> Task:
Scan the data for "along" and copy each matching line.

> Data block:

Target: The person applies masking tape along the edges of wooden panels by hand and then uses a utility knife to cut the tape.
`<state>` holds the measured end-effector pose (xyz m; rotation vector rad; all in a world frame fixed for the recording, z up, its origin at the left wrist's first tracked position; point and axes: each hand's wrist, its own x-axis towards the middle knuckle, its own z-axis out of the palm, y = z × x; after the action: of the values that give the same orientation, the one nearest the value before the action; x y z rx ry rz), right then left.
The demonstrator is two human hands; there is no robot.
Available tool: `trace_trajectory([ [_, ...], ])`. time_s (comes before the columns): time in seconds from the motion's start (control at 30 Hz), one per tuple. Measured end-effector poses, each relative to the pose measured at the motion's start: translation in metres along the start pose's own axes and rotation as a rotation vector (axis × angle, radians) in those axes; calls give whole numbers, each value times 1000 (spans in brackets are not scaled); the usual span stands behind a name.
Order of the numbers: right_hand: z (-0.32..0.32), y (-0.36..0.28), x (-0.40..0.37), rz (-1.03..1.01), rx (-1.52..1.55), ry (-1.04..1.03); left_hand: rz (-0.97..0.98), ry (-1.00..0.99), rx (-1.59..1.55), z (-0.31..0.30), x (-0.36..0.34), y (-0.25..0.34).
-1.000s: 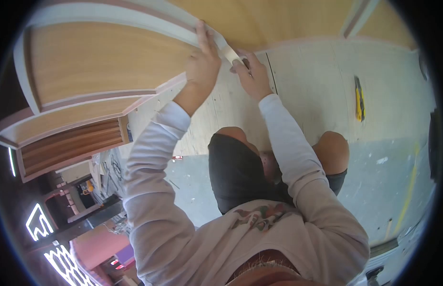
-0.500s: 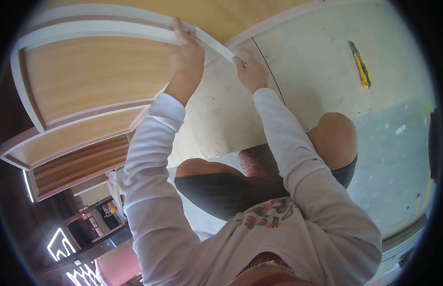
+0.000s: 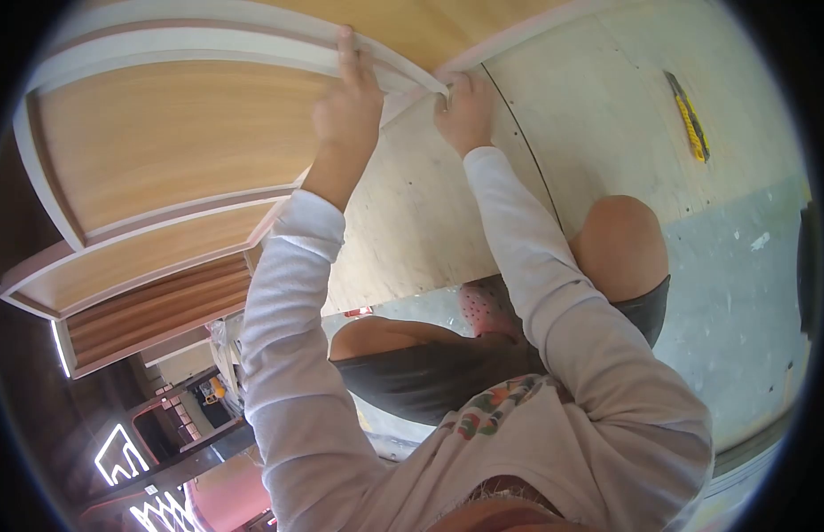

> Written response:
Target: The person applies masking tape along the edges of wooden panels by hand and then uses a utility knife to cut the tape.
Available tool: `trace_trajectory([ [_, ...], ])`. time_s (comes before the columns): time in seconds from the motion's start (control at 30 Hz), one per tuple. Measured end-effector poses, each relative to the pose measured at the motion's start: translation in metres along the start pose's own axes and rotation as a rotation vector (axis × angle, radians) in those axes; calls give whole numbers, each value times 1000 (spans in brackets are not scaled); the usual span stands behind a name.

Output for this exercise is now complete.